All of these are easily found out. Names and job titles are often found on the company website or through social media (especially LinkedIn). For the other two points, simply emailing the organisation’s customer support does the trick. From the response, a cybercriminal can examine the email layout and design, and deduct how staff email addresses are structured (e.g., firstname.lastname@company.com). And yes, in extremely targeted cases, even these company email addresses can be spoofed, meaning that the criminal’s email address appears as an actual company email address, without any clever typos, even though they used another email address to send the scam message.
Cybercriminals might even go further and learn about specific events happening in the organisation.

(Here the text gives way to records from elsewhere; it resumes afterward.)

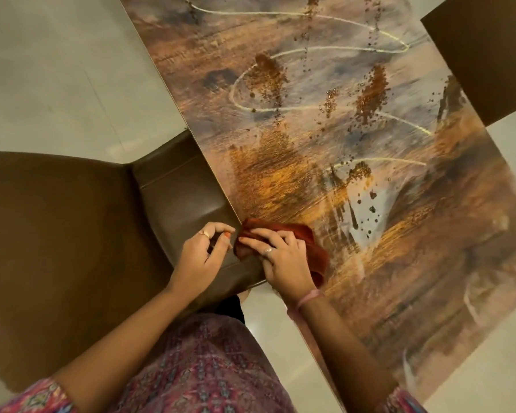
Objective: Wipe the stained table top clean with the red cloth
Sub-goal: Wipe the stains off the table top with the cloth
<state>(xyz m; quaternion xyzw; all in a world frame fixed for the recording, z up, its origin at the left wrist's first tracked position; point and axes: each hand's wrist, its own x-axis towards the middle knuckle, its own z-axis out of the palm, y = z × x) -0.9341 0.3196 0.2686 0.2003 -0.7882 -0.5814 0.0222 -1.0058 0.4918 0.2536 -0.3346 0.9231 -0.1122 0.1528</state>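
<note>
The red cloth (306, 238) lies bunched at the near left edge of the patterned brown table top (414, 234). My right hand (283, 260) lies flat on top of it, fingers spread and pressing it against the edge. My left hand (204, 253) hovers just left of the cloth over the chair seat, fingers loosely curled, thumb and forefinger near the cloth's corner; whether it touches the cloth I cannot tell. Dark brown stains and droplets (268, 79) and thin pale squiggly lines (355, 49) cover the middle and far part of the table.
A brown padded chair (72, 234) stands at the table's left edge, its seat under my left hand. A second brown chair (483, 55) is at the far right edge. Pale tiled floor (57, 70) surrounds the table.
</note>
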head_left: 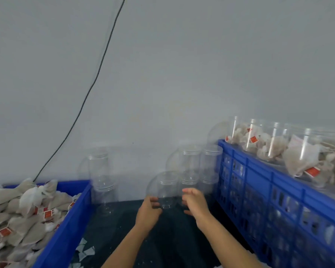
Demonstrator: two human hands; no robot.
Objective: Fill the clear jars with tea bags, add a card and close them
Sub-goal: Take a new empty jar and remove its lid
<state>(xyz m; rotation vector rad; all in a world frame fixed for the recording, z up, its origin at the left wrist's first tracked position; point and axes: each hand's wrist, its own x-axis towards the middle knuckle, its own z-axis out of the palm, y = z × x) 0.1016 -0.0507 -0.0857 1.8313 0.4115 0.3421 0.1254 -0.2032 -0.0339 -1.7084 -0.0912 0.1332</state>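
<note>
A: What takes up the most room?

B: The grey wall [182,64] at the far side, with a black cable [97,74] slanting down it. Then a tall blue crate [278,200] on the right, with filled jars [269,144] of tea bags lying on top, and a blue bin [66,229] on the left heaped with loose tea bags [17,209].

A: And between them?

B: A dark floor [124,229], with stacks of empty jars [191,163] against the wall, more near the bin [102,171].

A: Where is the jar being worked on?

B: One clear jar [165,188] sits between the two hands, in front of the stacks, mouth up.

A: How do the hands hold it?

B: The left hand [148,211] curls its fingers against the jar's left side, low down. The right hand [194,202] is just beside its right side, fingers bent; blur hides whether it grips the jar or only touches it.
</note>
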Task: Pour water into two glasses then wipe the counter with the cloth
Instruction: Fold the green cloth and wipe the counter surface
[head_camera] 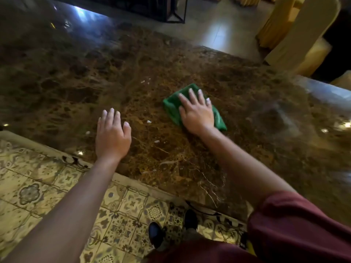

One example: cybercriminals learn that one team member has their 25th anniversary at the company coming up. The criminals could then use the tricks we described above to send an email to that person, impersonating the company CEO, offering a gift card that can be found through a link in the email. The team member might not think twice about logging in with their company credentials, personally knowing and trusting the CEO for many years. The cybercriminals now have access to internal company systems.
Now keep in mind this is an extremely targeted example. Realistically, often a wider range of people, or simply the whole organisation is targeted. Still, this example illustrates the very real dangers of spear phishing.
Conclusively, a lot of responsibility lies with every single person in the organisation. You should prepare ALL you employees for phishing attacks as in the end, your organisation’s cyber security is only as strong as the weakest link. Which in this case would be an unaware employee who accidentally, through no fault of their own (spear phishing can be very convincing after all), is tricked by cybercriminals.
Everyone in the organisation needs to be aware of spear phishing attempts
Therefore, it should be a number one priority in any cyber security initiative to spread this knowledge to all people in the organisation. Staff should not only be aware of the usual tell-tale signs of phishing; ideally, they should examine every single email containing a request as if it were a phishing email. Checking the email address and the nature of the request should become routine for every person on the team.